*** Block opens ***

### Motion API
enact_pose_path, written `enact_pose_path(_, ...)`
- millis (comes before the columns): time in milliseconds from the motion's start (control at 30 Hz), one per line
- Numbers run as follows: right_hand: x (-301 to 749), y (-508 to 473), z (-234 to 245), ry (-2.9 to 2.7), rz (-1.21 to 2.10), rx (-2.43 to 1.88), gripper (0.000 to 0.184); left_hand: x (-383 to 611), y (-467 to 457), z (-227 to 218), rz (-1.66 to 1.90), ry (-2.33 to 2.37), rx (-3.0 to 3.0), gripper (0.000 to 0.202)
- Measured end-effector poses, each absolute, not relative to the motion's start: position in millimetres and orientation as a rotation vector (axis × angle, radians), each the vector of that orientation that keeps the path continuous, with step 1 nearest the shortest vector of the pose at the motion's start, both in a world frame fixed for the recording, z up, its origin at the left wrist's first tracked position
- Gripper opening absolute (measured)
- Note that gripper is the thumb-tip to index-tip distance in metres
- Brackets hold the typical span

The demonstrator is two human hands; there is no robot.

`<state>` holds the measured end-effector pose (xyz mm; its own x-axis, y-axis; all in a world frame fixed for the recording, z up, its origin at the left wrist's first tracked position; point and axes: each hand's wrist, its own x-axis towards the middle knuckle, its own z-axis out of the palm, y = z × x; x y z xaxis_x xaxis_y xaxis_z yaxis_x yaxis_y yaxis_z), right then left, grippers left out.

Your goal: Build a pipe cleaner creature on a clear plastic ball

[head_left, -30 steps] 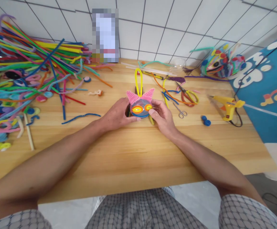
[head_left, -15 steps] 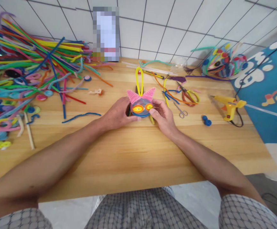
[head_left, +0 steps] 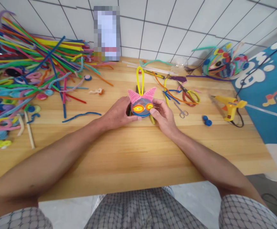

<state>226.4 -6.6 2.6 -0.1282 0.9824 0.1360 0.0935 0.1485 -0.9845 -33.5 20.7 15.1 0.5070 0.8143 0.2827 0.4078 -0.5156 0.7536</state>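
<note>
Between my hands is a pipe-cleaner animal ornament with a clear, rounded body, pink pointed ears, yellow-and-orange eyes, a blue lower edge and a tall yellow loop on top. My left hand curves round its left side, thumb along the lower edge. On the right, my right hand grips it with thumb and fingers beside the right eye. Its back and underside are hidden. A blue pipe cleaner lies left of my left hand, and small scissors lie right of my right hand.
Heaped pipe cleaners cover the table's left side. Scissors with red and yellow handles, blue pompoms and a yellow glue gun lie at right. A colourful craft figure and a blurred phone stand at the back.
Both hands keep the same hold on the ornament. The whole view has shifted very slightly; nothing else has visibly moved.
</note>
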Motion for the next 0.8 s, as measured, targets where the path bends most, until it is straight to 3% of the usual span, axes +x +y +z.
enact_pose_path(800, 227.4, -5.9, 1.9, -1.462, 1.130, -1.102, 0.069, -34.4, 21.6, 11.6, 0.891, 0.970, 2.153, 0.068)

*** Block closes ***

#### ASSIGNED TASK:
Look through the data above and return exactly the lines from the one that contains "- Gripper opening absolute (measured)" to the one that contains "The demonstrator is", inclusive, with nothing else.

#### TASK RESPONSE:
- Gripper opening absolute (measured)
- Note that gripper is the thumb-tip to index-tip distance in metres
- Brackets hold the typical span

The demonstrator is two human hands; there is no robot.

That finishes the answer to the exercise.